This task calls for copying every line in the data below that contains the word "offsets".
━━━━━ EXERCISE MATERIAL ━━━━━
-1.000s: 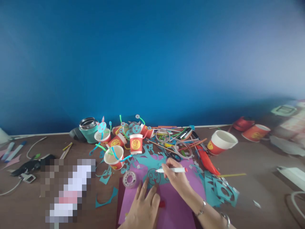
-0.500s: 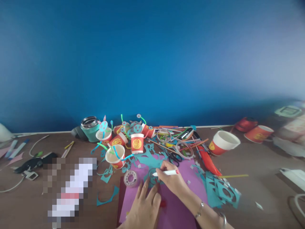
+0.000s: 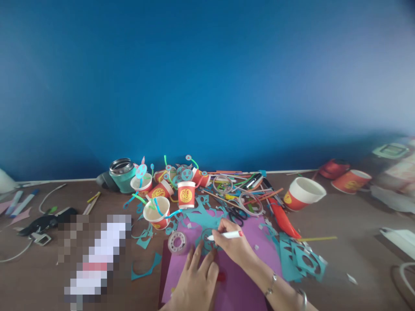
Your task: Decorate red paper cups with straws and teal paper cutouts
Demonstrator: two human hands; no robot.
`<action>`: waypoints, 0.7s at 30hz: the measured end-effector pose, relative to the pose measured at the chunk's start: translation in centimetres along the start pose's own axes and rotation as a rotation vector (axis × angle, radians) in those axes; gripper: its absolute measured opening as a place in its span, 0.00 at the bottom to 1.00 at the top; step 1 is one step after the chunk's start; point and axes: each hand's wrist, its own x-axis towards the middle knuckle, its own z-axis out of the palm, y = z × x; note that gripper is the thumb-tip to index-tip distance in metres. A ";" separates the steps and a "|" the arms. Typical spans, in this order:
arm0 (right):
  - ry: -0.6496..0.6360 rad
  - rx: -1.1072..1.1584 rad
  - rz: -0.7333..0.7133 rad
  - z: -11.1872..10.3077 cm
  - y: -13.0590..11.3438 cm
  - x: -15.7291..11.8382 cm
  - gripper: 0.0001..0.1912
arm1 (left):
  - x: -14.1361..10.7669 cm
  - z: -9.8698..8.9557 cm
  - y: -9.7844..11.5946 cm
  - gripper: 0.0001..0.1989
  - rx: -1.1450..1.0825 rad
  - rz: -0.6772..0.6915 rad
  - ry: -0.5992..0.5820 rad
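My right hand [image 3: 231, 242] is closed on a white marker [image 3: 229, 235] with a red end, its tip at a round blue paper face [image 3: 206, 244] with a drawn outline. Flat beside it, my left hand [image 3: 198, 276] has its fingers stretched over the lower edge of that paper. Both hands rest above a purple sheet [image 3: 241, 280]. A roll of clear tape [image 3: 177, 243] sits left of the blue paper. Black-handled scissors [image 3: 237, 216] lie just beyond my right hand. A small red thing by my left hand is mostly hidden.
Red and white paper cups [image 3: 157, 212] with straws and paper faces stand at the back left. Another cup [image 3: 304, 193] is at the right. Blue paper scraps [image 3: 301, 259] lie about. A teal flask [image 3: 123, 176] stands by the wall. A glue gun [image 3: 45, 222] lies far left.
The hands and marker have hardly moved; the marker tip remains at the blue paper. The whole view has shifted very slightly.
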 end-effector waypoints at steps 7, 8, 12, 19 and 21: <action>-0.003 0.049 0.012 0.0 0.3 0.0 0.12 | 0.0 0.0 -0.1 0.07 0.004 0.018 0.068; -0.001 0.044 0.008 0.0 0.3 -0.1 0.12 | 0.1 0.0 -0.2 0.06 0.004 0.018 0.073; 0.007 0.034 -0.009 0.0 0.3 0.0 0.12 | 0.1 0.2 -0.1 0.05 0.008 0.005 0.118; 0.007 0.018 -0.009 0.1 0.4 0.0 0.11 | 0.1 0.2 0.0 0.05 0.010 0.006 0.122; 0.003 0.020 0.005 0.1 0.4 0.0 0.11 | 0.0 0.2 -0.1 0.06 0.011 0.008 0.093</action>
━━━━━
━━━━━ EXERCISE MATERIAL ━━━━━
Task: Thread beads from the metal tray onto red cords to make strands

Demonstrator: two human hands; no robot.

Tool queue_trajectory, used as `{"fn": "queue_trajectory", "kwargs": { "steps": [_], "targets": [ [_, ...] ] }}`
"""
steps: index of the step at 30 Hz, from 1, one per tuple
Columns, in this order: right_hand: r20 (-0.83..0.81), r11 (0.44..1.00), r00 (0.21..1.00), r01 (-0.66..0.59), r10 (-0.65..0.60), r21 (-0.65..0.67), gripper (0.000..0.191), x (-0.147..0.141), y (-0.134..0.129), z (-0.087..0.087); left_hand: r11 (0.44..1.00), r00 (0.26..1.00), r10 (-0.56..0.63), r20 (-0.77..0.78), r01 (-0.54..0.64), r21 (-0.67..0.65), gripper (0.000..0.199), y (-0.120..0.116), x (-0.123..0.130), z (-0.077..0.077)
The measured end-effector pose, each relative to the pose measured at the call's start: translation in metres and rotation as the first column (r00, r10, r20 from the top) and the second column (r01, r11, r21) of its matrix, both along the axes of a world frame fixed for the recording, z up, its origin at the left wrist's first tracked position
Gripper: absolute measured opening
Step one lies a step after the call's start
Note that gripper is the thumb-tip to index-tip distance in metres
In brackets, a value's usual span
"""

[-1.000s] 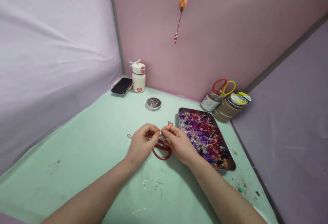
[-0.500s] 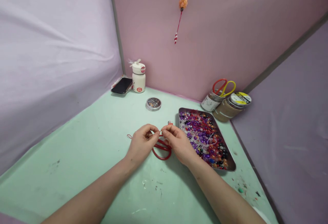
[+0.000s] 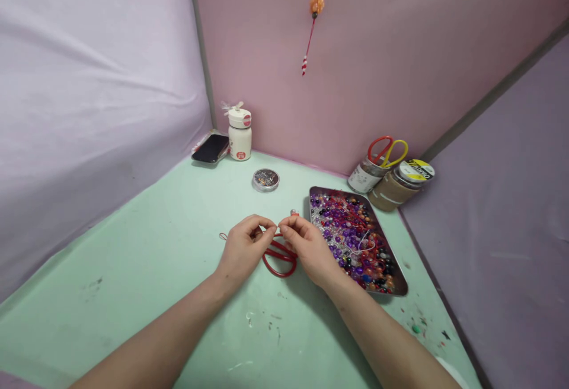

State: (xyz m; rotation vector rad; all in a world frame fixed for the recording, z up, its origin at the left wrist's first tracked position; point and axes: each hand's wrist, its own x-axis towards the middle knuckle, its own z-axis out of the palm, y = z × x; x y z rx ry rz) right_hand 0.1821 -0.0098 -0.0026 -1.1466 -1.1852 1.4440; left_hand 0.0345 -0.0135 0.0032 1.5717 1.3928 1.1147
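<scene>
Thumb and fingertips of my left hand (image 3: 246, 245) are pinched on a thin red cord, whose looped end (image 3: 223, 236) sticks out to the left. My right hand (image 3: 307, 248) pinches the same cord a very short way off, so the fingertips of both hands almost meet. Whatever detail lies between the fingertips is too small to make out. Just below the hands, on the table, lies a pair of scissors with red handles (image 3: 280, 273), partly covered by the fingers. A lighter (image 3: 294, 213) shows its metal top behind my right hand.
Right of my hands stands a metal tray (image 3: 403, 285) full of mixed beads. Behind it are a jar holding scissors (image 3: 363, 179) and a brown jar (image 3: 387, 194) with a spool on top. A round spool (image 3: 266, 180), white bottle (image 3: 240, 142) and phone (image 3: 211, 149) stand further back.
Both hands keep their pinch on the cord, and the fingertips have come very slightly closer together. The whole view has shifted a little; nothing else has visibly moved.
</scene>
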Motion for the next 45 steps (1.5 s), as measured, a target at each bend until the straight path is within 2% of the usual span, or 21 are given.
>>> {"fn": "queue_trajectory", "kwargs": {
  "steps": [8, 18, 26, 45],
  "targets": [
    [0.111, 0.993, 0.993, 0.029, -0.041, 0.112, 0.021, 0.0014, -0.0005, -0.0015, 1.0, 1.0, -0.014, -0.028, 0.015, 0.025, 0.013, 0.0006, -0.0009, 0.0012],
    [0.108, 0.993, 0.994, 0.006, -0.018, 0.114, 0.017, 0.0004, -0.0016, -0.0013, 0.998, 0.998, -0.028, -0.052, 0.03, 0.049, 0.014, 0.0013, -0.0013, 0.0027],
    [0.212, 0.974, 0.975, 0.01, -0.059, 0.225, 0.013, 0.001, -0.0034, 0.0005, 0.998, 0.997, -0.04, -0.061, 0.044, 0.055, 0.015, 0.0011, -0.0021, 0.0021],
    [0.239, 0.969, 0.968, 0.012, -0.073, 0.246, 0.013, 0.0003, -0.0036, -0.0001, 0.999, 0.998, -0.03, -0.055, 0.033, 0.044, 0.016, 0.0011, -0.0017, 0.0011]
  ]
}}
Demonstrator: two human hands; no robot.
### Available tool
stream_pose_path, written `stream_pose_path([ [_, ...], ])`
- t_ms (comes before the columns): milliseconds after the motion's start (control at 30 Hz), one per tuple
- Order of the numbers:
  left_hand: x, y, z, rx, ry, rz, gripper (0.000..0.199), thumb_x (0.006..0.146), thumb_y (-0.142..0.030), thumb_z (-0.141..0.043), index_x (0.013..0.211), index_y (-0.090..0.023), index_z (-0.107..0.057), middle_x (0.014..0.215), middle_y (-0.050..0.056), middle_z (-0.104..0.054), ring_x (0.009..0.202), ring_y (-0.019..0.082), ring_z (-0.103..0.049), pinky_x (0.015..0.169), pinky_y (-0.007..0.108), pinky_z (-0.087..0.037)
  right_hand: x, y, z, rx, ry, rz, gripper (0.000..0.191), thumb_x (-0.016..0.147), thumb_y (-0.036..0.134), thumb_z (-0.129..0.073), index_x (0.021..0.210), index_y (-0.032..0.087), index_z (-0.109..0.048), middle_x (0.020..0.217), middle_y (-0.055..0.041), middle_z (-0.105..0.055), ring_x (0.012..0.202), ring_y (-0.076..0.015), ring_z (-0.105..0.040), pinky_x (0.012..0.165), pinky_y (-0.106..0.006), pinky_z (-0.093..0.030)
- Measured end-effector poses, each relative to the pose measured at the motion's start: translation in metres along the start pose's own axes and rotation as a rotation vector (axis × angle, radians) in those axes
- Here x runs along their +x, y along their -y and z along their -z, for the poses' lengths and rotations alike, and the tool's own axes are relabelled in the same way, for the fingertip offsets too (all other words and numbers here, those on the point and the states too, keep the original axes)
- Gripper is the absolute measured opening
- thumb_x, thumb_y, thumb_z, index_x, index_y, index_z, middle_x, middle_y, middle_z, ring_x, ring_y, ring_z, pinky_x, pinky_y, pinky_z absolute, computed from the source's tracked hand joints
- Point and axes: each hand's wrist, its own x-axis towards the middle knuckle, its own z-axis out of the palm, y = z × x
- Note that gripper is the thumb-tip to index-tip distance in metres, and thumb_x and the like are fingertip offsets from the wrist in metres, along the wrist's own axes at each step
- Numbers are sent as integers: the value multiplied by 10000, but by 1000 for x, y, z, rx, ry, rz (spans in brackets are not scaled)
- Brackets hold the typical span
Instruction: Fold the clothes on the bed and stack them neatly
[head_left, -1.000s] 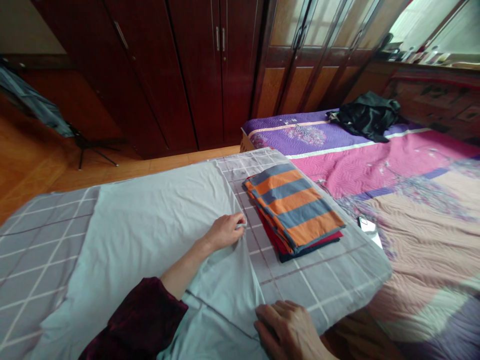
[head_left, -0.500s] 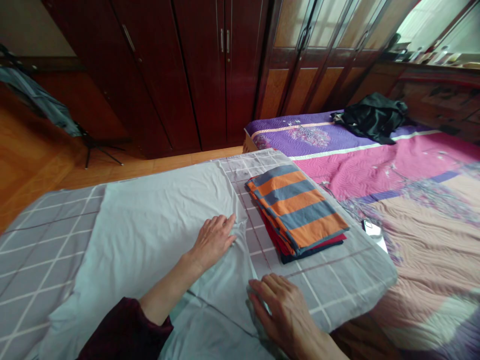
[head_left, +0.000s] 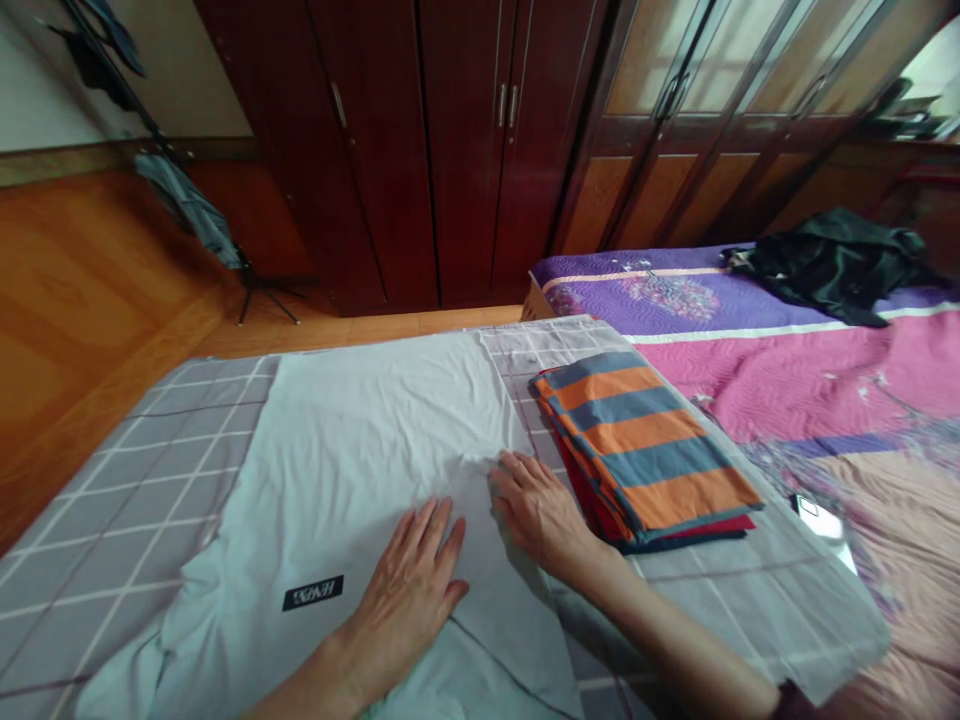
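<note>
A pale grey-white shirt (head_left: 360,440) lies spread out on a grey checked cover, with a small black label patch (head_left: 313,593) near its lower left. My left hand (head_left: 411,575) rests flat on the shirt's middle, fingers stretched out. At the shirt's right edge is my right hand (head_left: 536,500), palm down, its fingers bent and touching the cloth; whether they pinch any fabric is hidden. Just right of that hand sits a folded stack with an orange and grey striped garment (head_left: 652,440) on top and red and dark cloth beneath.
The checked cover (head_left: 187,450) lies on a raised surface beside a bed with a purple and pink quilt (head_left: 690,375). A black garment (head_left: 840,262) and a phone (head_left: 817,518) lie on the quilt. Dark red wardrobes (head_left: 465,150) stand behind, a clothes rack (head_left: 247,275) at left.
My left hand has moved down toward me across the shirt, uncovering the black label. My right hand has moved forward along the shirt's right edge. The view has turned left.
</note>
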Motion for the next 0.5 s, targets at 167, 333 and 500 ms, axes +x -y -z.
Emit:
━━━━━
SOLUTION:
- Here x runs along their +x, y along their -y and z along their -z, for the poses' lengths and rotations alike, and the tool's own axes are relabelled in the same way, for the fingertip offsets too (all other words and numbers here, those on the point and the states too, keep the original axes)
- Note that gripper is the thumb-tip to index-tip distance in metres, and thumb_x and the like are fingertip offsets from the wrist in metres, along the wrist's own axes at each step

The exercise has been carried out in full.